A = \begin{bmatrix}\frac{\partial{u}}{\partial{\bf{a}}} \\ \frac{\partial{v}}{\partial{\bf{a}}} \end{bmatrix} = \begin{bmatrix} \frac{\partial{u}}{\partial{f}} & \frac{\partial{u}}{\partial{u_0}} & \frac{\partial{u}}{\partial{v_0}}\\ \frac{\partial{v}}{\partial{f}} & \frac{\partial{v}}{\partial{u_0}} & \frac{\partial{v}}{\partial{v_0}}\end{bmatrix} = \begin{bmatrix} \frac{X^\prime}{Z^\prime} & 1 & 0 \\ \frac{Y^\prime}{Z^\prime} & 0 & 1\end{bmatrix}

B = \begin{bmatrix}\frac{\partial{u}}{\partial{\bf{b}}} \\ \frac{\partial{v}}{\partial{\bf{b}}} \end{bmatrix} = \begin{bmatrix} \frac{\partial{u}}{\partial{X^\prime}} & \frac{\partial{u}}{\partial{Y^\prime}} & \frac{\partial{u}}{\partial{Z^\prime}}\\ \frac{\partial{v}}{\partial{X^\prime}} & \frac{\partial{v}}{\partial{Y^\prime}} & \frac{\partial{v}}{\partial{Z^\prime}}\end{bmatrix} = \begin{bmatrix} \frac{f}{Z^\prime} & 0 & -\frac{fX}{Z^{\prime2}} \\ 0 & \frac{f}{Z^\prime} & -\frac{fY}{Z^{\prime2}}\end{bmatrix}

Let’s look at the value of these jacobians at some reasonable values of f, X^\prime, Y\prime, Z^\prime. Let’s consider a camera with a focal length of 5mm looking at a point located at X^\prime=20, Y^\prime=20, Z^\prime=80. Using these values, the jacobian matrix is:

A = \begin{bmatrix}\frac{\partial{u}}{\partial{\bf{a}}} \\ \frac{\partial{v}}{\partial{\bf{a}}} \end{bmatrix} = \begin{bmatrix} \frac{\partial{u}}{\partial{f}} & \frac{\partial{u}}{\partial{u_0}} & \frac{\partial{u}}{\partial{v_0}}\\ \frac{\partial{v}}{\partial{f}} & \frac{\partial{v}}{\partial{u_0}} & \frac{\partial{v}}{\partial{v_0}}\end{bmatrix} = \begin{bmatrix} 0.25 & 1 & 0 \\ 0.25 & 0 & 1\end{bmatrix}

B = \begin{bmatrix}\frac{\partial{u}}{\partial{\bf{b}}} \\ \frac{\partial{v}}{\partial{\bf{b}}} \end{bmatrix} = \begin{bmatrix} \frac{\partial{u}}{\partial{X^\prime}} & \frac{\partial{u}}{\partial{Y^\prime}} & \frac{\partial{u}}{\partial{Z^\prime}}\\ \frac{\partial{v}}{\partial{X^\prime}} & \frac{\partial{v}}{\partial{Y^\prime}} & \frac{\partial{v}}{\partial{Z^\prime}}\end{bmatrix} = \begin{bmatrix} 0.00625 & 0 & -0.0015625 \\ 0 & 0.00625 & -0.0015625\end{bmatrix}

 

From this jacobian matrix, we can make the following observations.

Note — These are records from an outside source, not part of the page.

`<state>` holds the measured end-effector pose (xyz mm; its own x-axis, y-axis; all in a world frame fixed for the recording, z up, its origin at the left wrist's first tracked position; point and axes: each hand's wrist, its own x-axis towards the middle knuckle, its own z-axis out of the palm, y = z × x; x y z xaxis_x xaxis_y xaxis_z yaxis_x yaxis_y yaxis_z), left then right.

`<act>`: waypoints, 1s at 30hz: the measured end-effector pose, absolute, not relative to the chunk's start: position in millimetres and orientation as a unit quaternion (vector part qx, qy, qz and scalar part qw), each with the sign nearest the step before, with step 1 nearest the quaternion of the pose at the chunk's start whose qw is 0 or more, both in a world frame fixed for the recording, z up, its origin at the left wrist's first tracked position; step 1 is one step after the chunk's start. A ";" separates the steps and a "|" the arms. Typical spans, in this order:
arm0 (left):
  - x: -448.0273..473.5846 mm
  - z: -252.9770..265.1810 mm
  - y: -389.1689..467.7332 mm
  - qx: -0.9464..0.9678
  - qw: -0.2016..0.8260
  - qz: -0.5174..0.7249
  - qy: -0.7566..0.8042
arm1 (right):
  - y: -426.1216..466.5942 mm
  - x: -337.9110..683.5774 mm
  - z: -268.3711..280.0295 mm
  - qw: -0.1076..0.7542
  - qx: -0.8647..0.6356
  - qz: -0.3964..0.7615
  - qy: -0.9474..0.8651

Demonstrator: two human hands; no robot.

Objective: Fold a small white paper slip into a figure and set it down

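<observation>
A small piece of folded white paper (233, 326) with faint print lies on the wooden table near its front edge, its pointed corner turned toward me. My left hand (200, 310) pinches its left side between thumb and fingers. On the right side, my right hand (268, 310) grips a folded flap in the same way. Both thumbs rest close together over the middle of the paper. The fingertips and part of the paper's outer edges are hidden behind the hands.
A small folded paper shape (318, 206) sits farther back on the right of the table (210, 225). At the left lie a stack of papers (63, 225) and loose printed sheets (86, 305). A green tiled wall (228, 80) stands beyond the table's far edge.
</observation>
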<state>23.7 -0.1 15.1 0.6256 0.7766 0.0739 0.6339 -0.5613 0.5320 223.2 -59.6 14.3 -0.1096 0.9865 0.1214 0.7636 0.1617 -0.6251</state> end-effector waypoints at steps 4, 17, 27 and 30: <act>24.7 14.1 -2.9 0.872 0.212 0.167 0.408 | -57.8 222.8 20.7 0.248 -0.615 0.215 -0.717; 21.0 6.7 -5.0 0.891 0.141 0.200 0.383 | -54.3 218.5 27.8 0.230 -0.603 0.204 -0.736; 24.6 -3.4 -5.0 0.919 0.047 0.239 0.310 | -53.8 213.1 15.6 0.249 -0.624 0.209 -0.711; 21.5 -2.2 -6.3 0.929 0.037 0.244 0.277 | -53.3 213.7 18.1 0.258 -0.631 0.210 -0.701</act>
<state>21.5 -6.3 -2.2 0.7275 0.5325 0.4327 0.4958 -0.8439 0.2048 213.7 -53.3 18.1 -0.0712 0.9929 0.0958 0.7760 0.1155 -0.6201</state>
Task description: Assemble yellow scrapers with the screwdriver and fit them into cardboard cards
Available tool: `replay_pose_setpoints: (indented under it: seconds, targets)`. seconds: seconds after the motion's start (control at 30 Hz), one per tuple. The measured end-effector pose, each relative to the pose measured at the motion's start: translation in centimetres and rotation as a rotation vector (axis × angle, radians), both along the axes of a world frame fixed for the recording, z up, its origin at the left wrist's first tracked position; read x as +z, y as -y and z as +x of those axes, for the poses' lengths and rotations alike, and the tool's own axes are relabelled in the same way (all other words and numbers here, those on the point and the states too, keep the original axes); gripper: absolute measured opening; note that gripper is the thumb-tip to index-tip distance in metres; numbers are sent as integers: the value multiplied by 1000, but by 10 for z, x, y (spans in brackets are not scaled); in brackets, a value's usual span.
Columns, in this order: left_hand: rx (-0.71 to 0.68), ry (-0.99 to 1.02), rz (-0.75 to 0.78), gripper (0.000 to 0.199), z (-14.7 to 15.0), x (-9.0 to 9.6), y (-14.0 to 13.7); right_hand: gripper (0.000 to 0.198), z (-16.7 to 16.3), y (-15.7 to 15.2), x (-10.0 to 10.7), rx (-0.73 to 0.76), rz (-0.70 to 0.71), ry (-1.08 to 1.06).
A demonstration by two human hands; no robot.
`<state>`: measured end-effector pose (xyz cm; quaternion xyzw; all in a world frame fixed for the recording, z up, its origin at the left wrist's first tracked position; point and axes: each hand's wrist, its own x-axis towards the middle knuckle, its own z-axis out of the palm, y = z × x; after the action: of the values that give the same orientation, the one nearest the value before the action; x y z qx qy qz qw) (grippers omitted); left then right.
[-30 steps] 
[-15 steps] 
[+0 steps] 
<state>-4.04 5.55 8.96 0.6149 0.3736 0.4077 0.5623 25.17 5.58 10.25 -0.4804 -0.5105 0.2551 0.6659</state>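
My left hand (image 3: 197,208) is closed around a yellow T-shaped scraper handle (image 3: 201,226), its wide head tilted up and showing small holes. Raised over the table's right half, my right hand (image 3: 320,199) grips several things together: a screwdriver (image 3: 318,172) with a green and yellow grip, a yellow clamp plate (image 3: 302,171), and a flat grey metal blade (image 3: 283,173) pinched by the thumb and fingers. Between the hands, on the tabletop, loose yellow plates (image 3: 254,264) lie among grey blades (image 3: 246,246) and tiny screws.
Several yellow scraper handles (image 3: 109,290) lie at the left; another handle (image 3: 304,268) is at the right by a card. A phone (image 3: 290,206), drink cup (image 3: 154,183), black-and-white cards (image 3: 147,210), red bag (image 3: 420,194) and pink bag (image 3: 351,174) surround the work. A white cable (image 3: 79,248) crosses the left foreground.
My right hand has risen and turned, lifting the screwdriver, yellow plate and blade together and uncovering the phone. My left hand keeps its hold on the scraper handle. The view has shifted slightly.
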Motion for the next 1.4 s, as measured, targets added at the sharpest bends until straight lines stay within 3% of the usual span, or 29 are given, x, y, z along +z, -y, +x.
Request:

  • The image coordinates are much more sensitive to the intrinsic parameters than to the coordinates of the object point in the camera coordinate system. Among the intrinsic parameters, the coordinates of the center of projection is the most important (for \frac{X^\prime,Y^\prime}{Z^\prime}<1). Thus, it is very important to calibrate the camera properly in practical applications of computer vision.
  • For \frac{X^\prime,Y^\prime}{Z^\prime}<1, changes in X^\prime have a larger effect than changes in Z^\prime on the image coordinates. This agrees with our intuition that for small objects, movement along the viewing direction effects the image less than movement perpendicular to the viewing direction.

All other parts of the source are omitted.